Conduire, voyager, marcher

J’avais déjà écrit un court post l’an dernier pour parler du verbe voyager que les étudiants ont tendance à mal utiliser.

On retrouve le même problème avec les verbes conduire et marcher.

En anglais on dit :

  • I drive to work every day.
  • I walk to work every day.
  • I travel to Paris every year.

En français on ne dit pas :

  • *Je conduis au travail tous les jours.
  • *Je marche au travail tous les jours.
  • *Je voyage à Paris tous les ans.

Mais on dit :

  • Je vais au travail en voiture tous les jours.
  • Je vais au travail à pied tous les jours.
  • Je vais à Paris tous les ans.

On utilise les verbes conduire, voyager et marcher sans idée de direction. On peut dire :

  • Je déteste conduire en ville mais j’adore conduire sur l’autoroute.
  • J’adore voyager. J’ai énormément voyagé ces dernières années et je voyagerai tant que ma santé le permettra.
  • J’ai beaucoup marché cette semaine. J’ai mal aux jambes.

Il y a de l’eau dans le gaz

Il existe tellement d’expressions que parfois, il se passe des mois, voire des années, sans que l’on en entende une. Récemment – je crois que j’étais en train de regarder un film français – j’ai entendu cette expression et je me suis fait la réflexion que ça faisait vraiment longtemps que je ne l’avais pas entendue ! Et vous, vous la connaissez?

Si vous ne la connaissez pas, pouvez-vous la comprendre ?
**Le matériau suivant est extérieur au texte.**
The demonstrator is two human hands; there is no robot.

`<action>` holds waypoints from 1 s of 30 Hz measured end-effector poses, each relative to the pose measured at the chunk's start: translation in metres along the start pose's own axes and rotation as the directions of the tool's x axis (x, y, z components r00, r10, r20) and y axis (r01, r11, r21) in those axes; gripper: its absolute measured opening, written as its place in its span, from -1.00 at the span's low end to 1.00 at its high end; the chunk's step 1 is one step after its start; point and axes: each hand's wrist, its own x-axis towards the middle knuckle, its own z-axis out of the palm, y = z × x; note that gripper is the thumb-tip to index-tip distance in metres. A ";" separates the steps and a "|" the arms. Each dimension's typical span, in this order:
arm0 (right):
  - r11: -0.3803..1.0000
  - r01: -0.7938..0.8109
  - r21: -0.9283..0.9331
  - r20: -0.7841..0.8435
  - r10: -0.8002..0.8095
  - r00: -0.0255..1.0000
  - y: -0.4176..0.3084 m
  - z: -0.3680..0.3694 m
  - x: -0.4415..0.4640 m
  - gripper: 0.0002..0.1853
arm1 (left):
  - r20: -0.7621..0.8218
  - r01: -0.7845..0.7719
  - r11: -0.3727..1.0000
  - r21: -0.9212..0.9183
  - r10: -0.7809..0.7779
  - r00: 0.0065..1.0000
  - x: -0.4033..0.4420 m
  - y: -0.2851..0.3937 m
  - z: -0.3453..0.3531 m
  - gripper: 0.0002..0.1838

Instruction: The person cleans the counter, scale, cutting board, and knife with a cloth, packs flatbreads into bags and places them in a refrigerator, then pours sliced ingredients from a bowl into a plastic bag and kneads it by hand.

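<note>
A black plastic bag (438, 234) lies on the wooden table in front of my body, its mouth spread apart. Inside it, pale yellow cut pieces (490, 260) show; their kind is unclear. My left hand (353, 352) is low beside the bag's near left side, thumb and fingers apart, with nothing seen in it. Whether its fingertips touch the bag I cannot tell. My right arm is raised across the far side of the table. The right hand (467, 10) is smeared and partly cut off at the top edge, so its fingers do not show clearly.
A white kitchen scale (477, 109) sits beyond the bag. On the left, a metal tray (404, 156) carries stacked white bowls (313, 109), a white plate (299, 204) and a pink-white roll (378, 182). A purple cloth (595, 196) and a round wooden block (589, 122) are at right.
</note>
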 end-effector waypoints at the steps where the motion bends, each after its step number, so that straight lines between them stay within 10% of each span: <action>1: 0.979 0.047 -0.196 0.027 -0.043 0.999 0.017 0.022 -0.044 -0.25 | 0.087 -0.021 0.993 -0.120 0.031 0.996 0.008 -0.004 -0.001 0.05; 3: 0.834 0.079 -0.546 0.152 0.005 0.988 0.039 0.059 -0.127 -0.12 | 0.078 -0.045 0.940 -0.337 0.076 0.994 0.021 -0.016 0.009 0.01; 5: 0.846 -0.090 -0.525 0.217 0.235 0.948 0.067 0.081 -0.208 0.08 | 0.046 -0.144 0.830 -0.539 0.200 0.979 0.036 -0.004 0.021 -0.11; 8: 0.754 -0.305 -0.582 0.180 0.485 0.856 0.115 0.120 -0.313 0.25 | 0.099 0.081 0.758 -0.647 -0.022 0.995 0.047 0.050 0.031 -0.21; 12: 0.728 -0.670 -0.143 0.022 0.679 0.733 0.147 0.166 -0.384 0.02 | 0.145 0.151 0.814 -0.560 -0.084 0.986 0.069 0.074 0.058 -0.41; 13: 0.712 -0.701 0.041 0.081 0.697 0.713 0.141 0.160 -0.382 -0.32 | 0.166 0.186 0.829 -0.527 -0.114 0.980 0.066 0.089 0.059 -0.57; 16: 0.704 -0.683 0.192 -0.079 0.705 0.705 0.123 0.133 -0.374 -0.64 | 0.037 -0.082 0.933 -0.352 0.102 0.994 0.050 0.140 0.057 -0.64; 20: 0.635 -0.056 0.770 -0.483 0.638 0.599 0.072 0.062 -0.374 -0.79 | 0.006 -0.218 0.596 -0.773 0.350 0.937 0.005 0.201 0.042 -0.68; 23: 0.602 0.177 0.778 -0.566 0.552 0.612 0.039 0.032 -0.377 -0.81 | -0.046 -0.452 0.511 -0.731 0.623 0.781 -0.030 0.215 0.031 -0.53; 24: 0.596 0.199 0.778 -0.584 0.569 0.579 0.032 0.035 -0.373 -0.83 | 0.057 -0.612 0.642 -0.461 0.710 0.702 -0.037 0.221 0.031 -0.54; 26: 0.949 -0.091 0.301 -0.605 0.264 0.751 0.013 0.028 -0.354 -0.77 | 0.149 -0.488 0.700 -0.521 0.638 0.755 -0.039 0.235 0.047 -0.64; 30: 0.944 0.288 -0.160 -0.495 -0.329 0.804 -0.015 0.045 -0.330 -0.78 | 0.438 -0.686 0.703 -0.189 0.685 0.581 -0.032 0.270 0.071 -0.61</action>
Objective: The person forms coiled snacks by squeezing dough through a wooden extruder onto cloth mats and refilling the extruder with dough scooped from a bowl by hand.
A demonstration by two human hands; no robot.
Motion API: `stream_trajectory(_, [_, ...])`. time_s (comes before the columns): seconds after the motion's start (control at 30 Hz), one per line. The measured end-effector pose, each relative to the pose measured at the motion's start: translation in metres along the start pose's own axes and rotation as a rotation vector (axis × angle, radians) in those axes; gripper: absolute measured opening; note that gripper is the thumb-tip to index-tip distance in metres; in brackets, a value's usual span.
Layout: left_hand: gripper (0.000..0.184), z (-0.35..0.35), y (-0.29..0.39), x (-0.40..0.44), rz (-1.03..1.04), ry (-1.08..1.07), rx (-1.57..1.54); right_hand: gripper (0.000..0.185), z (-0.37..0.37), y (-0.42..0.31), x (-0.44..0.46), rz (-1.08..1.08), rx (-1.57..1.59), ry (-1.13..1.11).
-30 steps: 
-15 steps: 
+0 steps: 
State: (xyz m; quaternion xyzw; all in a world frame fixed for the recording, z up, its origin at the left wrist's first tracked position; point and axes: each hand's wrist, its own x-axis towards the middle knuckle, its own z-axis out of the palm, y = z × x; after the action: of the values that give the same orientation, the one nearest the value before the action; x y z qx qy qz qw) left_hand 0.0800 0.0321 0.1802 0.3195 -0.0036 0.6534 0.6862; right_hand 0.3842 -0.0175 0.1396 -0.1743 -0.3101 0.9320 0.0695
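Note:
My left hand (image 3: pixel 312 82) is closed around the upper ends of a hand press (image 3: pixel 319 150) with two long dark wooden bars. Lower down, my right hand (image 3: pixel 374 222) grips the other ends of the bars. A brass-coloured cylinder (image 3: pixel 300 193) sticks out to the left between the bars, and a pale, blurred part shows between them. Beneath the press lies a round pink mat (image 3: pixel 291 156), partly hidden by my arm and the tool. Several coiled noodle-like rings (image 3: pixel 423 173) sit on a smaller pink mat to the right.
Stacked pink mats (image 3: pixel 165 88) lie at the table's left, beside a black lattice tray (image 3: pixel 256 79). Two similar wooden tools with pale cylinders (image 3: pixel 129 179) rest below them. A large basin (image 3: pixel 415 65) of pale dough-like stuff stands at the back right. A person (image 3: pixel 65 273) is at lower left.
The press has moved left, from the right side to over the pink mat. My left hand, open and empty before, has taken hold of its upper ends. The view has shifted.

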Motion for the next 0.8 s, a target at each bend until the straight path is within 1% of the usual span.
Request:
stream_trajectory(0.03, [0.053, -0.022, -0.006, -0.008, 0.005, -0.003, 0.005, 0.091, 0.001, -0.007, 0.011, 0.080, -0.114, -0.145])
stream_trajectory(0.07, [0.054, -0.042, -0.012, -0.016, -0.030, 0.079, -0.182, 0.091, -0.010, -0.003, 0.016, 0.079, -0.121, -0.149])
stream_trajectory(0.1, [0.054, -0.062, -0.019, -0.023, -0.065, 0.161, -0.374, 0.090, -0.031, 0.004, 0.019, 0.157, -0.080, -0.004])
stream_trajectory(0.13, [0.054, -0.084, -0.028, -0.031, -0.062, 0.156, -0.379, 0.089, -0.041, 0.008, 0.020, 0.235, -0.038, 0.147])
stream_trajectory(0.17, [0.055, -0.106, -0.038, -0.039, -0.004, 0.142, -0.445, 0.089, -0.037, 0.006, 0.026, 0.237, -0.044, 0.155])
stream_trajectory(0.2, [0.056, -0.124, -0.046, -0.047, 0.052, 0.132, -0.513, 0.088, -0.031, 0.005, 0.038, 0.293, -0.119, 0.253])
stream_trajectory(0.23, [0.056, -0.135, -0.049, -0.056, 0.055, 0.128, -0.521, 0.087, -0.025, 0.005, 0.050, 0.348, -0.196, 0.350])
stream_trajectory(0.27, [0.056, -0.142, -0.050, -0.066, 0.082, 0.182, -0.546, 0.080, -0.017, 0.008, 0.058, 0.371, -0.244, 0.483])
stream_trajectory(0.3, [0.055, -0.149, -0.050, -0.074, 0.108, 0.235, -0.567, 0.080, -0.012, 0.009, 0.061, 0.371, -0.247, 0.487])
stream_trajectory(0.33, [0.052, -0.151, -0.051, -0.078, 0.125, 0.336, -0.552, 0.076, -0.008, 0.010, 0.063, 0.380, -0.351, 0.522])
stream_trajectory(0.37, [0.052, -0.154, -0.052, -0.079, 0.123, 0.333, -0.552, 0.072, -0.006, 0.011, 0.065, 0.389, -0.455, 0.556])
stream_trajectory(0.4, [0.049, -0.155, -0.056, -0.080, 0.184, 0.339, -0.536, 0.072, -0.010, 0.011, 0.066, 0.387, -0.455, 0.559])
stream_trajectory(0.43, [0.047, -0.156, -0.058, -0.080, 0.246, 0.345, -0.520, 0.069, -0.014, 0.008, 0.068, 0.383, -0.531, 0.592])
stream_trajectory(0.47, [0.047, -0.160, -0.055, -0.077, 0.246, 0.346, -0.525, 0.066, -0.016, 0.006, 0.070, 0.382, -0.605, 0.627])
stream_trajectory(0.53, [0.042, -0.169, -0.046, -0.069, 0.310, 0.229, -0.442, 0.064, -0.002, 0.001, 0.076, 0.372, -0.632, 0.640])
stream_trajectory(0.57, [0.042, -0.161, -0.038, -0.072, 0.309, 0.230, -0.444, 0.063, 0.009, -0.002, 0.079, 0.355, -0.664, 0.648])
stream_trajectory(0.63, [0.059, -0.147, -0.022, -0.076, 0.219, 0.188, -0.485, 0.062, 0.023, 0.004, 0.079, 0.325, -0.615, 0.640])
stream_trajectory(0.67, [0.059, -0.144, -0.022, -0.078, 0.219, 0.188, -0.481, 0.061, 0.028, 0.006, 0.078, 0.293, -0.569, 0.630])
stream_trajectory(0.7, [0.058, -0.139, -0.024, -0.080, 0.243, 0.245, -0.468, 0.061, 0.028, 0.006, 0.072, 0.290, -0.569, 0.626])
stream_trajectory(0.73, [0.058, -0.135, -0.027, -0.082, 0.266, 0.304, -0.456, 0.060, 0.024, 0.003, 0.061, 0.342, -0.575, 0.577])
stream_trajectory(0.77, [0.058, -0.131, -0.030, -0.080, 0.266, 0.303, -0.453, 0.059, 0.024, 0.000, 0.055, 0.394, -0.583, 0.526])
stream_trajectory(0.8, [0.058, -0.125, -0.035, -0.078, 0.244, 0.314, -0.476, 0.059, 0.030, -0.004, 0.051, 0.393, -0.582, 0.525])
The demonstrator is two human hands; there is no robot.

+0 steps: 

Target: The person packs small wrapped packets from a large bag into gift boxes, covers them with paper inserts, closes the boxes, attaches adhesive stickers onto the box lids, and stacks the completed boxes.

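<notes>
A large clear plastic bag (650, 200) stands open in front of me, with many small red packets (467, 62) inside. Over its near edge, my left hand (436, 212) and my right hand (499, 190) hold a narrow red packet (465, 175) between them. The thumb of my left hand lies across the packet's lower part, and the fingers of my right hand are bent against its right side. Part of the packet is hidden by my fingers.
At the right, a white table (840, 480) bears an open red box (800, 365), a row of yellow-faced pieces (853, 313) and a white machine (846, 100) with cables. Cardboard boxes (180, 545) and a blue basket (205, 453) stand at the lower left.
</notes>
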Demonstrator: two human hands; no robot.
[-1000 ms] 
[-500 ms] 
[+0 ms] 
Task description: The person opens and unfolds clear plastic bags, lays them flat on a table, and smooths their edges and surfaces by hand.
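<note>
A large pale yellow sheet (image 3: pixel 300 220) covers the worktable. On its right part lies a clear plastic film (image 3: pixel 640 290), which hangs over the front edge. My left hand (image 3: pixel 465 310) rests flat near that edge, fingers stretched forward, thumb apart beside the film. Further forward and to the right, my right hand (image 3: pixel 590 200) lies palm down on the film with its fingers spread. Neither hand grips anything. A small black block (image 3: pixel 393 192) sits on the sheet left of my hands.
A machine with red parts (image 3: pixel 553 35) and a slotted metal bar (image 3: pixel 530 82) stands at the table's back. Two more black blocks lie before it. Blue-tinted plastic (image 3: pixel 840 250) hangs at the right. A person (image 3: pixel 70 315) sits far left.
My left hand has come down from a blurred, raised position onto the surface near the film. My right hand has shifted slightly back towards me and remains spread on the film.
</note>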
  • Je n’ai pas été étonnée d’apprendre leur divorce car ça faisait des années qu’il y avait de l’eau dans le gaz.
  • D’habitude, elles se téléphonent tous les soirs après avoir fini leurs devoirs, mais ça fait trois jours qu’elles ne se sont pas appelées. Je pense qu’il y a de l’eau dans le gaz.

Quand l’atmosphère est à la querelle, on peut dire qu’il y a de l’eau dans le gaz. C’est assez familier, mais ce n’est en rien grossier.

La grippe

J’ai découvert cette chanson aujourd’hui. Elle est en anglais, mais son titre est en français et c’est le nom du mal qui m’affecte depuis 4 jours. J’en ai marre !

J’ai une vie sociale assez limitée dans l’ensemble, ce qui me protège efficacement des virus en fait, et pour une fois que je vais à un concert, voilà le résultat. Le seul côté positif, c’est que j’ai pu regarder une série française sur Netflix pendant que je comatais sur le canapé car je n’étais pas en état de travailler. J’en parlerai bientôt car je l’ai adorée !

La prononciation du E

Le e n’est pas très aimé des étudiants en général.  Pourtant, tous les étudiants avec lesquels j’ai travaillé ont été capables de le prononcer. Mais pour bien le prononcer systématiquement, il faut une certaine discipline et un certain dévouement. Et il faut accepter de positionner ses lèvres comme on le fait rarement, voire jamais, quand on parle sa propre langue. Pour les germanophones, c’est assez simple, car le ö se prononce plus ou moins pareil.  Pour les hispanophones (qui parlent espagnol), les lusophones (qui parlent portugais) et les Italiens, c’est une autre histoire. Ils voient un e, ils savent qu’il y a un e, et il veulent dire é, comme ils diraient en espagnol, en portugais ou en italien. Même les étudiants de niveau avancé. Les anglophones ont aussi du mal à le prononcer. Parfois il se rapproche du é, d’autre fois du u, et en fin de mot, j’entends parfois comme un i.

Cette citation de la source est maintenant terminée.